#### GIVEN DATA
__________________________________________________

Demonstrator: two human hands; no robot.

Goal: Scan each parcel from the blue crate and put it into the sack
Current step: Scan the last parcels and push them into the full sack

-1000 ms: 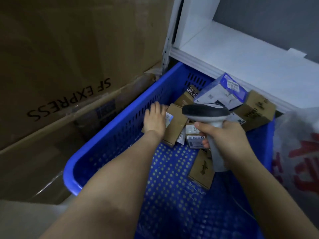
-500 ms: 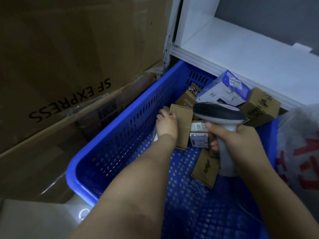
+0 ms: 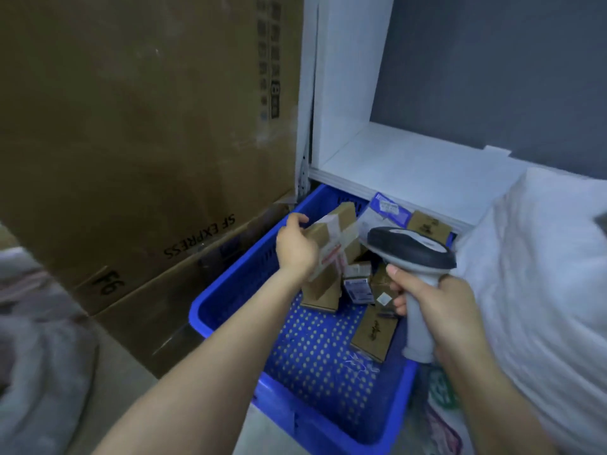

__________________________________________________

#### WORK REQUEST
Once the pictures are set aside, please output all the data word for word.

#### SOLUTION BELOW
Demonstrator: two human hands; no robot.

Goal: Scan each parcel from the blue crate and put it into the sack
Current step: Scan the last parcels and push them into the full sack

-1000 ms: 
-500 ms: 
+0 ms: 

This completes the exercise.